# One of the most technically impressive tattoos I've ever seen



## BetterThanYou (Oct 3, 2012)

not my cup of tea, but but very very impressive!

artists name is Xoil -> http://www.tattoosnob.com/2012/06/21/the-xoil-aka-loic-interview/


----------



## Uriel (Oct 14, 2008)

that is some very original work....I went to a tatt convention last year and saw nothing like that


----------



## Smoog (Dec 29, 2012)

They

Tattoo'd

His

Nipple.


----------



## TG123 (Apr 10, 2012)

bit too abstract for my liking

I like my old fashioned british bulldog :thumb:


----------



## Mish (May 1, 2011)

Some stunning work there. Never seen anything like it in tattoo form.


----------



## Goosh (Jun 24, 2012)

The Pantera one is amazing. The first paint brush one is also immense.


----------



## raptordog (Oct 9, 2008)

Things have come on abit since I was a teen  (ok yes it was along time ago)

Back in the day........


----------



## Skinny Guy (Jul 24, 2011)

Very impressive!


----------



## WannaGetHench (Aug 22, 2010)

some of these are completly pointless


----------



## WillOdling (Aug 27, 2009)

Awesome stuff


----------



## BigMitchh (Sep 25, 2012)

bookmarking for ideas :thumb:


----------



## Uriel (Oct 14, 2008)

WannaGetHench said:


> some of these are completly pointless


to who?

i dont get why people dont see tattoos are for the wearer not the viewer


----------



## Sambuca (Jul 25, 2012)

Original but wtf is that just black thing :/


----------



## sockie (Jul 1, 2012)

Some are fresh,and the detail is to fine,after time they will blurr,and will look like sh!te.But crazy stuff,I'd like to get mine finished,soon.The guy that started a sleeve for me died in a mc crash in the states,So im waiting until I can afford to get it finished.Great tattoo's though,great detail in the 5th.


----------



## WannaGetHench (Aug 22, 2010)

Uriel said:


> to who?
> 
> i dont get why people dont see tattoos are for the wearer not the viewer


to me, yeah i know its each to there own and all that but wtf some of these tatoos make you think what goes through peoples heads.


----------



## Uriel (Oct 14, 2008)

WannaGetHench said:


> to me, yeah i know its each to there own and all that but wtf some of these tatoos make you think what goes through peoples heads.
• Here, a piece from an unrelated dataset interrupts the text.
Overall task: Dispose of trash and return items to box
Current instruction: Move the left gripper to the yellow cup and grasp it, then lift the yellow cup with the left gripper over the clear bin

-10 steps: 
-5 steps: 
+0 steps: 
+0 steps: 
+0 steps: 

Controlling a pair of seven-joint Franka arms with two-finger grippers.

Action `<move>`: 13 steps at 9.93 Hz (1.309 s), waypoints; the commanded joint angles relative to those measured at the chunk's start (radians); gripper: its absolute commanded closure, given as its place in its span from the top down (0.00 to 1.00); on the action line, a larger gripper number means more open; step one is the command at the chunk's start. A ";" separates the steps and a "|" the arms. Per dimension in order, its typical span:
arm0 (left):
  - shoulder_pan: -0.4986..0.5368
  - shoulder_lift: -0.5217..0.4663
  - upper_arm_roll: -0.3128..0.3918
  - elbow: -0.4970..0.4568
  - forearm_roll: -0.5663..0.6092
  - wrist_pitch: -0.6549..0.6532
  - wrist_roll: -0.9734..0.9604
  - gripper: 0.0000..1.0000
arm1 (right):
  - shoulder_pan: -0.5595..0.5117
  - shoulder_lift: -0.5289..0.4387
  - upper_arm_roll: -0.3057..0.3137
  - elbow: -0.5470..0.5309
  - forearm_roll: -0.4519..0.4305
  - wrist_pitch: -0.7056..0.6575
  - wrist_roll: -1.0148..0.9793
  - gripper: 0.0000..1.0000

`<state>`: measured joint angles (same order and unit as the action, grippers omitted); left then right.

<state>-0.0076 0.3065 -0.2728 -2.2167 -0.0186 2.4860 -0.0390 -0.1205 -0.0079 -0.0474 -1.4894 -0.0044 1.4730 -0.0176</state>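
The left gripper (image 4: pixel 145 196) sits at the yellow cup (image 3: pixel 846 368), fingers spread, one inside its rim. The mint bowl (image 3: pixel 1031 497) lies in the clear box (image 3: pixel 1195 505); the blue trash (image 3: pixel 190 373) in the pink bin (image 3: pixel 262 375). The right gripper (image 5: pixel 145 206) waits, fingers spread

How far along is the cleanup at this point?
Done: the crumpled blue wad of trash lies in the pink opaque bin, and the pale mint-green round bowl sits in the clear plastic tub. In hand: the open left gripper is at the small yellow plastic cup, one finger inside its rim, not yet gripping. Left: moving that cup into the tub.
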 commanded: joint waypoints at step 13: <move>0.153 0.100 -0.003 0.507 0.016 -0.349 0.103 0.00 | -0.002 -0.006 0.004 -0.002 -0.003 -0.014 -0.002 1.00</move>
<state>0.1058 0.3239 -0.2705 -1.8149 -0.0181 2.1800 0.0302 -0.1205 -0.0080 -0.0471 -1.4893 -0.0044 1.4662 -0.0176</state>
i just appreciate the skill of the pieces.....i dont question the relevence as i dont see it as err relevent lol


----------



## Ghostspike (Jan 21, 2013)

If I was to get a tattoo, it would be on my shoulder/ part chest and arm. Maouri tribal tattoo, very rare tattoo's.


----------



## PaulB (Jun 6, 2010)

Some interesting stuff there..a lot of the designs are not to my liking but I can appreciate the detail that's gone into them.


----------



## Uriel (Oct 14, 2008)

Sambuca said:


> Original but wtf is that just black thing :/


said the hooker to mike tyson


----------



## Leeds89 (Feb 13, 2012)

WannaGetHench said:


> to me, yeah i know its each to there own and all that but wtf some of these tatoos make you think what goes through peoples heads.
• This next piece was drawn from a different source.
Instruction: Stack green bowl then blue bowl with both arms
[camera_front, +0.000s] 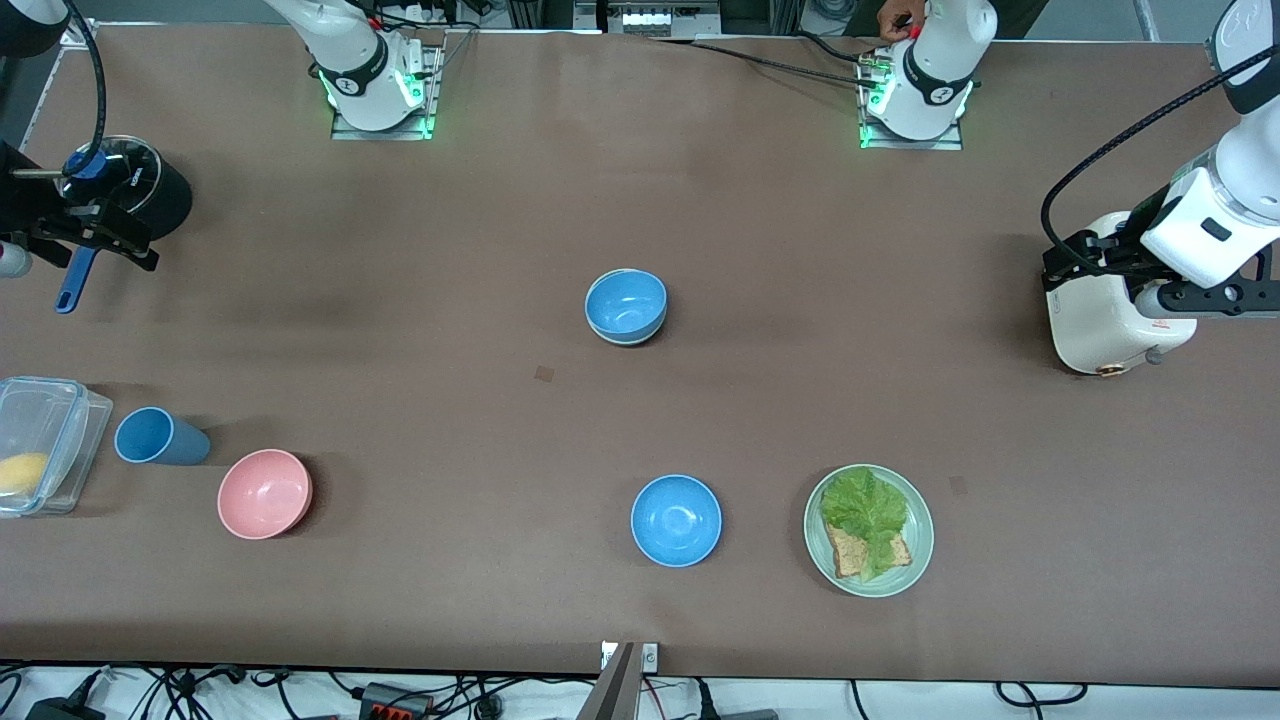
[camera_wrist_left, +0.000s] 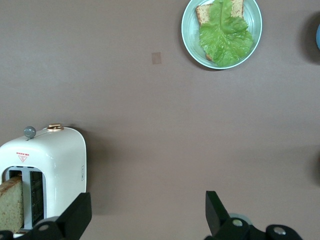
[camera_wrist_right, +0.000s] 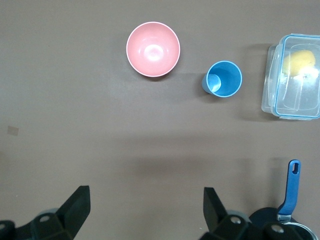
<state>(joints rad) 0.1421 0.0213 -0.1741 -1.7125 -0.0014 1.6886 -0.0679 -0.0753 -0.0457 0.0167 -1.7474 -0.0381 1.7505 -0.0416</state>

What goes through their heads is that they like them which is all that matters. I sort of agree in the sense that some of them I don't like but each to their own. I personally hate tribal tattoos, think they look tacky and are overdone and can't imagine anyone liking the look of them, but I guess the millions of people having them done says otherwise.


----------



## DoubleXL- (Feb 13, 2012)

really good abstract work!


----------



## iamyou (Oct 29, 2012)

The one with eye on his chest looks awesome. Wonder if that would look decent on upper back.


----------



## jon-kent (May 20, 2011)

Seen this style before very impressive !


----------



## jon-kent (May 20, 2011)




----------



## CJ (Apr 24, 2006)

Amazing work but I do question, on some of the new styles, how the tattoo will hold itself as it fades with age.


----------



## Harry Sacks (May 3, 2009)

Thats one seriously talented artist!


----------



## Uriel (Oct 14, 2008)

CJ said:


> Amazing work but I do question, on some of the new styles, how the tattoo will hold itself as it fades with age.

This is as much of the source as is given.